Das Muster EventName referenziert den Teil %FWSM der Ereignisse; alle Cisco FWSM-Ereignisse enthalten den Teil %FWSM . Das Muster im Beispiel entspricht %FWSM gefolgt von einer beliebigen Zahl (null oder mehr) von Buchstaben und Gedankenstrichen. Diese Musterübereinstimmung löst das Wort session auf, das in der Mitte des Ereignisnamens eingebettet ist, der entfernt werden muss. Die Ereigniswertigkeit (gemäß Cisco), gefolgt von einem Gedankenstrich und dem tatsächlichen Ereignisnamen, wie von QRadarerwartet. Die Zeichenkette " (\d{6}) " ist die einzige Zeichenkette innerhalb des Musters " EventNameFWSM ", die eine Erfassungsgruppe hat.

Die IP-Adressen und Ports für das Ereignis folgen demselben Basismuster: eine IP-Adresse, gefolgt von einem Doppelpunkt, gefolgt von der Portnummer. Dieses Muster analysiert zwei Datenteile (IP-Adresse und Port) und gibt verschiedene Erfassungsgruppen im Abschnitt für die Abgleichkomponente an.

<device-extension>
<pattern id="EventName1">(logger):</pattern> 
<pattern id="DeviceTime1">time=\[(\d{2}/\w{3}/\d{4}:\d{2}:\d{2}:\d{2})\] </pattern>
<pattern id="Username">(TLSv1)</pattern> 
<match-group order="1" description="Full Test"> 
   <matcher field="EventName" order="1" pattern-id="EventName1" capture-group="1"/>   
   <matcher field="DeviceTime" order="1" pattern-id="DeviceTime1"  
       capture-group="1" ext-data="dd/MMM/YYYY:hh:mm:ss"/> 
   <matcher field="UserName" order="1" pattern-id="Username" capture-group="1"/>
</match-group>
</device-extension>

IP-Adress-und Portmuster

Die IP-Adress-und Portmuster bestehen aus vier Gruppen von ein bis drei Ziffern, getrennt durch Punkte, gefolgt von einem Doppelpunkt und der Portnummer. Der Abschnitt für die IP-Adresse befindet sich in einer Gruppe, ebenso wie die Portnummer, aber nicht der Doppelpunkt. Die Abgleichkomponenten für diese Felder verweisen auf denselben Musternamen, aber eine andere Erfassungsgruppe (die IP-Adresse ist Gruppe 1 und der Port ist Gruppe 2).

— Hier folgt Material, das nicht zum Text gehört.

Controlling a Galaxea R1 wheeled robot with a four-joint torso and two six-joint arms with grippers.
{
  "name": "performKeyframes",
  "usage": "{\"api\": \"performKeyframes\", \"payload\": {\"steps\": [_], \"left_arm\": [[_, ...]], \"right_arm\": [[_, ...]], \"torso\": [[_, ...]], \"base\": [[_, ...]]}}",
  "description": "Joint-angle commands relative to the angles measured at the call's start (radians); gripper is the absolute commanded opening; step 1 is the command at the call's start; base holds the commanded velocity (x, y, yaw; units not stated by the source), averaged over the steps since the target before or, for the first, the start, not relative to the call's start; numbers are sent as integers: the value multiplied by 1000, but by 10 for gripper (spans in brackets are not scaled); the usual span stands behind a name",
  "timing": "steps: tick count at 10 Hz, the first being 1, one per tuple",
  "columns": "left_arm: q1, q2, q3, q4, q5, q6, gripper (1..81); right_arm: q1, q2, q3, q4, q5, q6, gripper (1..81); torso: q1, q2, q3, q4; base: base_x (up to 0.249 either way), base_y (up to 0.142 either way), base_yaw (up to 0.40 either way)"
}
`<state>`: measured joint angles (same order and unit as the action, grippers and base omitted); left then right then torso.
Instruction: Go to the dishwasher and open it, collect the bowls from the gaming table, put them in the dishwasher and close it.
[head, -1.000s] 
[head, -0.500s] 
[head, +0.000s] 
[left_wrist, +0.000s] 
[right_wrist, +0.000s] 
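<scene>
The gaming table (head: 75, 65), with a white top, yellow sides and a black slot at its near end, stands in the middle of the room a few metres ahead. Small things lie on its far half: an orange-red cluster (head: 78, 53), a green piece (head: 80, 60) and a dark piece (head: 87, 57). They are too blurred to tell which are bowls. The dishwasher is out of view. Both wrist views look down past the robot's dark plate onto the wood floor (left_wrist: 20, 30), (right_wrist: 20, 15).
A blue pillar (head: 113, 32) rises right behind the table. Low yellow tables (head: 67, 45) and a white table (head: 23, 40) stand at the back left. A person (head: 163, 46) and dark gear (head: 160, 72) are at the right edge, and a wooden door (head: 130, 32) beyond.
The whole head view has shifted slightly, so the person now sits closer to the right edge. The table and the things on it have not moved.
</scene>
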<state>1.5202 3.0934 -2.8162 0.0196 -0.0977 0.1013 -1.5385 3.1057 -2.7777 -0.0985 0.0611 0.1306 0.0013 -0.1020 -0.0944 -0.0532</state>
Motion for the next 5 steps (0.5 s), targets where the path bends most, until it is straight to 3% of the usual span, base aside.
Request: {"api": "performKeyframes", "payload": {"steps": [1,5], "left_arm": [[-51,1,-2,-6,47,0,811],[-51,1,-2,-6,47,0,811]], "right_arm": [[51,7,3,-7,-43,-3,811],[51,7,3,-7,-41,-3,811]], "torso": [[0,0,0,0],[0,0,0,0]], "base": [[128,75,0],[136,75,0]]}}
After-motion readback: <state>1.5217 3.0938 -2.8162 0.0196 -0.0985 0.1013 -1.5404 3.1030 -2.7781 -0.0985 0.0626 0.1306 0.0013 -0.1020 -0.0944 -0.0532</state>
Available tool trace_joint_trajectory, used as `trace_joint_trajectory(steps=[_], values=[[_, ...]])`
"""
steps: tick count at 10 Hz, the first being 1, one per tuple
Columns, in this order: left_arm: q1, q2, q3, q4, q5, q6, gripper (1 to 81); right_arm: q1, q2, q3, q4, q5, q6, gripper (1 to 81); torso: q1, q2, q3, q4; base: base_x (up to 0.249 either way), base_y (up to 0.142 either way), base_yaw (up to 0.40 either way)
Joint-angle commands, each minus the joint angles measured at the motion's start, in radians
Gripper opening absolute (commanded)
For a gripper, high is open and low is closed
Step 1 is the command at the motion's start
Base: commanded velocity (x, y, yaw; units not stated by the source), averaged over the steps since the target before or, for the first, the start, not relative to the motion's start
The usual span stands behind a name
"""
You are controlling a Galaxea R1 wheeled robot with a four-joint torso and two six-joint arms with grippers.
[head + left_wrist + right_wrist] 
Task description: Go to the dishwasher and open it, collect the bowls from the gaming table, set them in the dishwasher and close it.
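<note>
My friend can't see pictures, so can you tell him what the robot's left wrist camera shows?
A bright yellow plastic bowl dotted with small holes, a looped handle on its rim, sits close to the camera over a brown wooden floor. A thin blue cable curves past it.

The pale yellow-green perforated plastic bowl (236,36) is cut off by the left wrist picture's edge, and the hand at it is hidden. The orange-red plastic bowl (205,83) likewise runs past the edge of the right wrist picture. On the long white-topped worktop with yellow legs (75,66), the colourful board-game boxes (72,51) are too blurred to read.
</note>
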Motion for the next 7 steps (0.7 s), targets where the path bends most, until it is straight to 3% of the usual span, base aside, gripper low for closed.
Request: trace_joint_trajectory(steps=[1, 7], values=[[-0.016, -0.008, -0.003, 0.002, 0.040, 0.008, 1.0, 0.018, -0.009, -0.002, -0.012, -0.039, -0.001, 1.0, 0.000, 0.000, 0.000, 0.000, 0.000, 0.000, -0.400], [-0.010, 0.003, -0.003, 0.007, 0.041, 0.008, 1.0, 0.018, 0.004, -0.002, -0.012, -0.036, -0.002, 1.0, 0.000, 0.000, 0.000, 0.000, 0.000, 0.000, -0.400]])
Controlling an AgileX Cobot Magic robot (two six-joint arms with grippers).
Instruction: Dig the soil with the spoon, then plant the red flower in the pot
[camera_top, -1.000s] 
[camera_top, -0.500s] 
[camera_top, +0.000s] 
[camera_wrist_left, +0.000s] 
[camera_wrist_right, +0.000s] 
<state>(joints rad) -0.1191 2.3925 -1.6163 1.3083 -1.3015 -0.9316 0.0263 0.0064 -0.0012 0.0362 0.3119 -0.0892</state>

Das Protokoll ist ein gängiges Muster, das die Nutzdaten nach der ersten Instanz von TCP, UDP, ICMP oder GRE durchsucht. Das Muster wird mit dem Parameter für die Beachtung der Groß-/Kleinschreibung markiert, sodass alle Vorkommen übereinstimmen.

Obwohl in dem im Beispiel verwendeten Ereignis kein zweites Protokollmuster auftritt, gibt es ein zweites Protokollmuster, das in der Reihenfolge 2 definiert ist. Wenn das Protokollmuster mit der niedrigsten Reihenfolge nicht übereinstimmt, wird versucht, das nächste Muster zu verwenden usw. Das zweite Protokollmuster veranschaulicht auch die direkte Substitution. Es gibt keine Übereinstimmungsgruppen im Muster, aber bei aktiviertem Parameter enable-substitutions kann der Text TCP anstelle von protocol=6verwendet werden.